I too have experience terror because of war, but unlike my father I’ve never been in combat. I remember all of my college classmates huddled around the TV in our dormitory lounge as the results of the 1969 draft lottery were being announced. By then the conflict—which is called the American War in Hanoi’s military museum by the way—had turned into a nightmare from which seemingly the whole country longed to wake up.
The distress on the faces of classmates who learned that their birthdays were high on the list was palpable. I remember the anxiety I felt until I learned that my number was 286. The memory of being a pall bearer for my neighbor Dennis Belonger who died in Viet Nam at the age of 19, was fresh in my mind.
When I was in Hanoi two years ago, I was amazed by the lack of animosity I experienced because I was American. Not a single person even looked at me sideways. Almost everywhere I went, people would approach me and want to practice their English. When I asked a thirty something restaurant owner about how welcoming his countrymen had been to me, he replied that his father, my contemporary, still had nightmares about the war, but that he and his generation had no memory of the conflict from their own experience.
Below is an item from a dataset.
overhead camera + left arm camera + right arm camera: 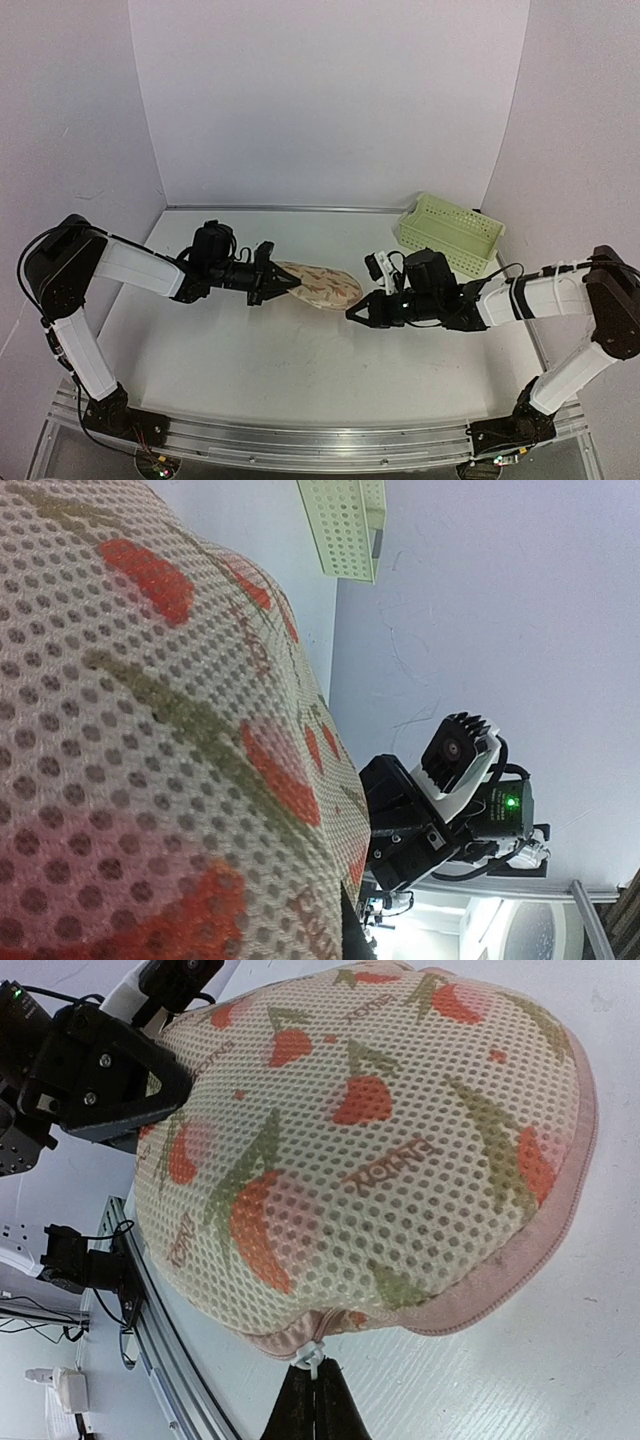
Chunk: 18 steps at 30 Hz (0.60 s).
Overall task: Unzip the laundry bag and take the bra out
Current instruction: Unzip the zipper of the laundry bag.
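1. My right gripper (312, 1378) is nearest, its fingers pressed together on the small zip pull (311, 1352) at the pouch's near rim, placed there so I can drag the slider along the pink edge
2. The laundry bag (380, 1150) lies on the white surface (560, 1360) between my two arms, puffed up, with its zip not yet opened along the rim I can see; the bra does not show, so I judge it is inside
3. My left gripper (276, 284) is clamped on the bag's opposite end, anchoring it so a tug moves the zip and not the whole pouch
4. Farthest off, the pale-green basket (452, 232) stands well apart at the back right, out of the way
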Each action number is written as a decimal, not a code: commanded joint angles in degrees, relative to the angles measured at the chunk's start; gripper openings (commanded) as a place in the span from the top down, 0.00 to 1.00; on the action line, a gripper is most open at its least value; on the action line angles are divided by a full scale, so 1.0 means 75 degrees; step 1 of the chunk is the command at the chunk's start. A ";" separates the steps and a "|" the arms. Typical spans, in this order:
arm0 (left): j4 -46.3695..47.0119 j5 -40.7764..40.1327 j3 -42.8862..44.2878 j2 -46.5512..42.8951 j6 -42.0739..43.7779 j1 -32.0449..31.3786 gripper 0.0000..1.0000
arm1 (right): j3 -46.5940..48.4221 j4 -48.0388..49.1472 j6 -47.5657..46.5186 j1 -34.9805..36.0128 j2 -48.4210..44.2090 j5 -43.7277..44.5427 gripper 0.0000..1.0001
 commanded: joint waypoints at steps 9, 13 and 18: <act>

My liturgy professor in seminary preached to us that without Good Friday we can’t appreciate Easter Sunday. You have to grasp the meaning of the cross, he would tell us, in order understand the miracle of the empty tomb.
I realize that this column is a day late and a dollar short, but maybe we still have time to do Memorial Day well. I’m not talking about dwelling on the horror of war. I’m not a pacifist who thinks nonviolence is always the best choice. And I’m certainly not against honoring those who made the ultimate sacrifice in the service of our country.
What worries me are two things. The first is that we forget the cost of going to war. The second is that we deal with our grief by adopting a “my country right or wrong” attitude. Perhaps, those little American flags the VFW places on the graves of veterans haven’t yet been removed. It might be good for our personal and national spirits to take a slow drive around the cemeteries we have in town, just to remember.